RAW DATA:
=== Begin Enclosure ===

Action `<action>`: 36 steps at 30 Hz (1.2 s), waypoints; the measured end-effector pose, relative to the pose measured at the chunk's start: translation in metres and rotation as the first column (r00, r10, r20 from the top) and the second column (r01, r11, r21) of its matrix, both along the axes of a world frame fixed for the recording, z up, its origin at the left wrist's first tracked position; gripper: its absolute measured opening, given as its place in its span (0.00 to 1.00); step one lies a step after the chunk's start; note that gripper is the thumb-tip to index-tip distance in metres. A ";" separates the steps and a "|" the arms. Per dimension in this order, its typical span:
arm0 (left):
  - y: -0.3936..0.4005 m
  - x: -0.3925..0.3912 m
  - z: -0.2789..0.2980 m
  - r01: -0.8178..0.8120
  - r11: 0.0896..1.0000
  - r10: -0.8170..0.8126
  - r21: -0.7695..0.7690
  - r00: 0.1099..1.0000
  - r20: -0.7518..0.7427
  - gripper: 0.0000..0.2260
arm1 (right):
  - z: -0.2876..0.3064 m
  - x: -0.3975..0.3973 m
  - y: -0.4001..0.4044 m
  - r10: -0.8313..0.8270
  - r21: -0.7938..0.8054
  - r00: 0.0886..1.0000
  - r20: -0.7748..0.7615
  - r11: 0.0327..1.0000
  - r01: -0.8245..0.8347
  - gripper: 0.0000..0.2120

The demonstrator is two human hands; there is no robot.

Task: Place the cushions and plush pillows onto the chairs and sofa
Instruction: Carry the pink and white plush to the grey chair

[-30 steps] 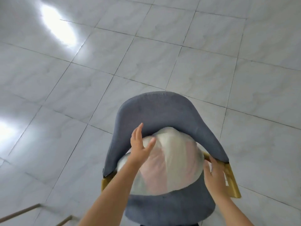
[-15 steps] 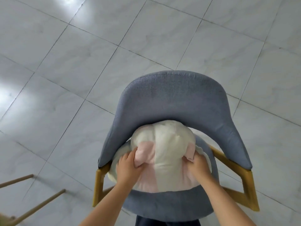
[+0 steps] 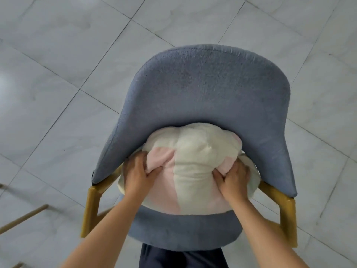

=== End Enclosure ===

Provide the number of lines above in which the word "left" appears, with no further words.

2